The answer must be the full listing, restated word for word.

— RECORDED INFORMATION —
------------------------------------

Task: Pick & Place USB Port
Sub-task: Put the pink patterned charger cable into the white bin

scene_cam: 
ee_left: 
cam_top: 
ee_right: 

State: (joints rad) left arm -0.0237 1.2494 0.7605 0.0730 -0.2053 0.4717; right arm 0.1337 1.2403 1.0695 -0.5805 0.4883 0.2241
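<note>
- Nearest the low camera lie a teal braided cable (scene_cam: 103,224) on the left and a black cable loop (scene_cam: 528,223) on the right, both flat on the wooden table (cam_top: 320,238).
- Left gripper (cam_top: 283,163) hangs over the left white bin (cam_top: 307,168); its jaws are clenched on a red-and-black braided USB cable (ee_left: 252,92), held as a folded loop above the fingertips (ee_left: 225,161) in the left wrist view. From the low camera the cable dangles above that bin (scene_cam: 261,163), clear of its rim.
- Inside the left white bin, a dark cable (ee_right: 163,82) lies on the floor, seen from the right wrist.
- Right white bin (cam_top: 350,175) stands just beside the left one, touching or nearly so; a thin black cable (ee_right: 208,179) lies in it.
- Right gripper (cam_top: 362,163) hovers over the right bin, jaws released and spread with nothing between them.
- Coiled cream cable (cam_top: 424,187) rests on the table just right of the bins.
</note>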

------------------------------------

— RESPONSE TO THIS TASK —
Task: Pick & Place USB Port
Sub-task: Put the pink patterned charger cable into the white bin

scene_cam: 
ee_left: 
cam_top: 
ee_right: 

State: (joints rad) left arm -0.0237 1.2494 0.7605 0.0730 -0.2053 0.4717; right arm 0.1337 1.2403 1.0695 -0.5805 0.4883 0.2241
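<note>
- Nearest the low camera lie a teal braided cable (scene_cam: 103,224) on the left and a black cable loop (scene_cam: 528,223) on the right, both flat on the wooden table (cam_top: 320,238).
- Left gripper (cam_top: 283,163) hangs over the left white bin (cam_top: 307,168); its jaws are clenched on a red-and-black braided USB cable (ee_left: 252,92), held as a folded loop above the fingertips (ee_left: 225,161) in the left wrist view. From the low camera the cable dangles above that bin (scene_cam: 261,163), clear of its rim.
- Inside the left white bin, a dark cable (ee_right: 163,82) lies on the floor, seen from the right wrist.
- Right white bin (cam_top: 350,175) stands just beside the left one, touching or nearly so; a thin black cable (ee_right: 208,179) lies in it.
- Right gripper (cam_top: 362,163) hovers over the right bin, jaws released and spread with nothing between them.
- Coiled cream cable (cam_top: 424,187) rests on the table just right of the bins.
</note>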

The exercise requires no further output.